Coinsurance is the percentage of costs of a covered healthcare service that you’ll pay after you've met your deductible. As an example, let's say your health insurance plan's allowed amount for an office visit is $100 and your coinsurance is 20%. If you've paid your deductible, then you pay 20% of $100 or $20 for the covered service.
An out-of-pocket maximum is the most you can be asked to pay for covered services in a plan year. After you spend this amount on deductibles, copayments, and coinsurance for in-network care and services, your health plan pays 100% of the costs for covered benefits.

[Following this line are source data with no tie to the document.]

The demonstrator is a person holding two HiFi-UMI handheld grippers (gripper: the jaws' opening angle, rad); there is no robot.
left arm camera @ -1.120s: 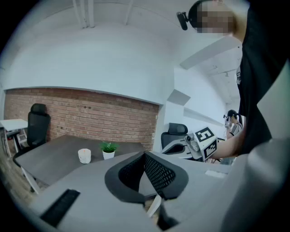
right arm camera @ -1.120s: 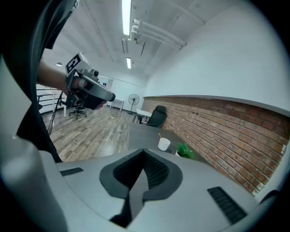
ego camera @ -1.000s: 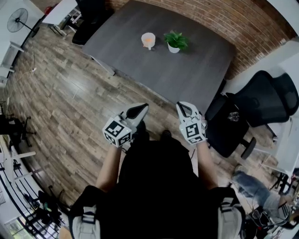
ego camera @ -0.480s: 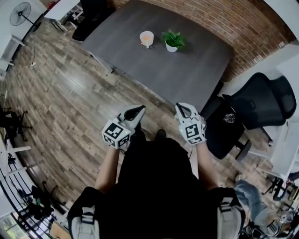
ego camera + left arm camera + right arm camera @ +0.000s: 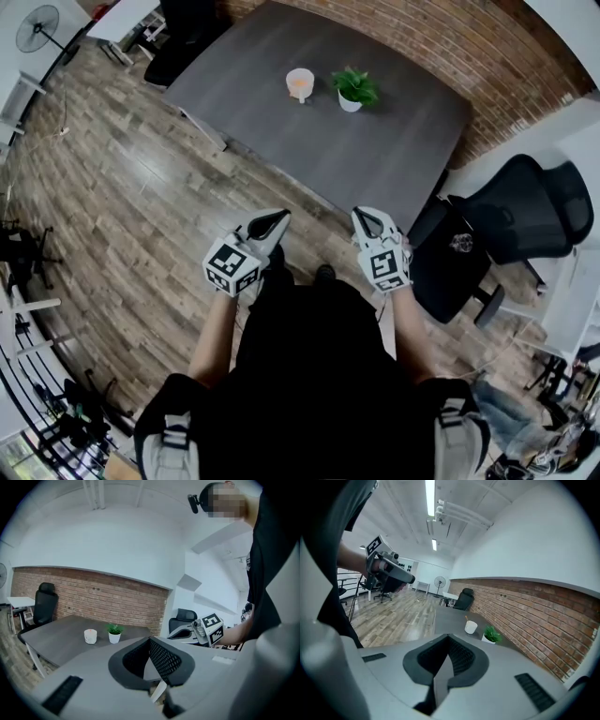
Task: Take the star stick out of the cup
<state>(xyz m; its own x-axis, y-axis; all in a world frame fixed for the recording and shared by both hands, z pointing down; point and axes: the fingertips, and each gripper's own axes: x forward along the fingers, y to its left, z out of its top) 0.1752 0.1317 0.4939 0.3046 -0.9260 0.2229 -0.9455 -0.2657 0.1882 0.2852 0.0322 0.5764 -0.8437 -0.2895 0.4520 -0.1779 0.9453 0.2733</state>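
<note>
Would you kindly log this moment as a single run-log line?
left gripper: shut, empty; right gripper: shut, empty; star stick: in cup; cup: on table, untouched

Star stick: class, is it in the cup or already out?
In. The right gripper view shows the star stick poking above the rim of the upright white cup on the table.

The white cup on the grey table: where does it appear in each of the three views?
Head view: the cup is at top centre on the table, just left of the potted plant.
Left gripper view: left of centre, again left of the plant.
Right gripper view: just right of centre, left of the plant.
Shared landmark: the potted plant beside the cup.
</note>
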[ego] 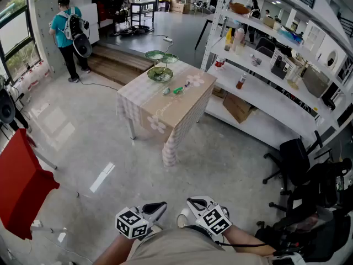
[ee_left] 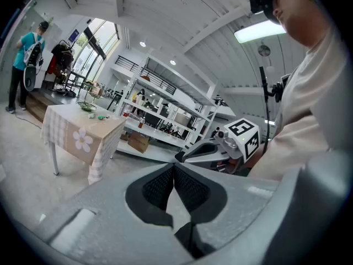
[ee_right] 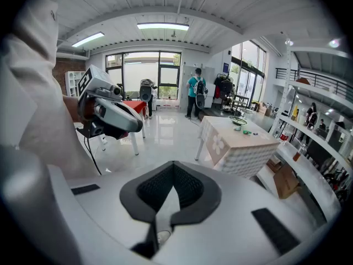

A premium is the price you pay for your health insurance coverage every month. In addition to your premium, you usually have to pay other costs for your health care, including your deductible, copayments, and coinsurance. If you have a Marketplace health plan, you may be able to lower your costs with a premium tax credit.
PPO stands for Preferred Provider Organization. As you may guess from the name, this is a type of health plan that contracts with specific medical providers to create a network of participating providers. While you will pay less if you use providers that belong to your plan's network, PPOs may provide some coverage for out-of-network providers as well.
Whether you enroll in Medicare, an insurance plan exclusively for NAR members, or secure an association health plan, it's crucial to be aware of the options at your disposal to pursue the best insurance plan that fits your needs. Regardless of which insurance products you choose, having a better understanding of the real estate health insurance landscape will help you feel confident that your health is in good hands.